If you dream of a layered cake, but want to avoid the endless, complicated steps it takes to make one, then you’re going to fall in love with magic cakes. With only a single batter that magically transforms into three layers of custardy, fudgey, spongey cake, you can have an easy dessert that looks like it took hours to put together (and tastes like it, too!)

This book contains 40 recipes for cakes, frostings, icings, and other delightful extras that are simple to make and difficult not to devour. Magic cakes can be your classic chocolate or vanilla, a tiramisu cake reimagined, or even an unconventional cardamom-scented sweet potato cake if you’re feeling adventurous. Top each treat with a frosting or a simple dusting of powdered sugar, and you’ve got yourself a magical dessert to savor and enjoy!



Making the Magic Happen

One Batter. One Cake. Three Layers.

Have you ever wanted to wave your magic wand and have a fantastic dessert appear before you—or at least not have to spend hours in the kitchen preparing it? Magic cake is the answer. One thin batter goes in the oven with less than 15 minutes prep time and, magically, a three-layer cake comes out in about 40 minutes.
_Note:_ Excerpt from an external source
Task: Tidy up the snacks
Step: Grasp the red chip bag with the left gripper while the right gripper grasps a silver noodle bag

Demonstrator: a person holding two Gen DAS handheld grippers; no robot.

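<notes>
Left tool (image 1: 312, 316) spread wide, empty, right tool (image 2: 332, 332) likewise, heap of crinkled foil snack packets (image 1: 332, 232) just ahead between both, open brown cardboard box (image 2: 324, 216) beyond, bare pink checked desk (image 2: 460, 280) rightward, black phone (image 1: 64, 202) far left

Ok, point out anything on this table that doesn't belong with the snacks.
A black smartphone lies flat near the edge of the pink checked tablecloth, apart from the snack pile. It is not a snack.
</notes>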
One thick, fudge-like layer on the bottom, a creamy, silky custard middle layer, crowned with a light and spongy cake on the top: three desserts in one! From the foundational recipe Vanilla Magic Cake (here) to the more elaborate Salted Dark Chocolate Magic Cake (here), these unbelievable cakes are sure to amaze you and captivate the attention of your family and friends.

No sleight of hand here. No tricks or secret ingredients in magic cakes. The thin batter is made from staple ingredients you probably already have on hand—eggs, butter, sugar, flour, and milk. The results may look intimidating, but you won’t find any difficult techniques in the making of these cakes. If you have a strong arm, you can even make them without an electric mixer with just a whisk and a couple of bowls: I opted for the mixer. The magic happens in the oven. While baking, the batter separates into three distinct layers.

The low baking temperature (325°F) allows the starch in the flour to bind with the sugar and trap moisture from the milk, then settle to the bottom forming the dense texture of the base layer. The base layer is dense like a rich, thick blonde or chocolate brownie. Clouds of whipped egg whites coated with batter rise to the top to transform into a fluffy cake layer that is a cross between a génoise and an angel food cake. Finally, the custard layer “levitates” between the top and bottom layers. Be careful not to overcook a magic cake or this velvety layer will vanish, leaving you with only two layers. The key is to bake it just until it jiggles slightly in the center. Unlike other baked goods, you can’t use a toothpick to test for doneness: it’s all about the jiggle in a magic cake.

You can finish off your magic cakes simply with confectioners’ sugar sprinkled on top. To gild the lily, add fruit, icings, and sauces (see here for an array of toppings).


In this section, you’ll find details on ingredients—how they work and best practices for handling them—and simple equipment: the baking pans, whisks, and mixers that will make all your cakes magical.

You’ll notice that all of the recipes call for ingredients to be at room temperature or warmed. Bringing ingredients to lukewarm or room temperature may seem like an unnecessary step, but it does make a difference in baking: egg whites will whip higher, egg yolks and butter will trap air better, but cold milk added to a creamed butter mixture will firm the fat, hindering emulsion.

But allowing ingredients to sit on the counter to come to room temperature can take a while, keeping you from your magic cakes! Follow the tips below for each ingredient to shave a few minutes off the prep time.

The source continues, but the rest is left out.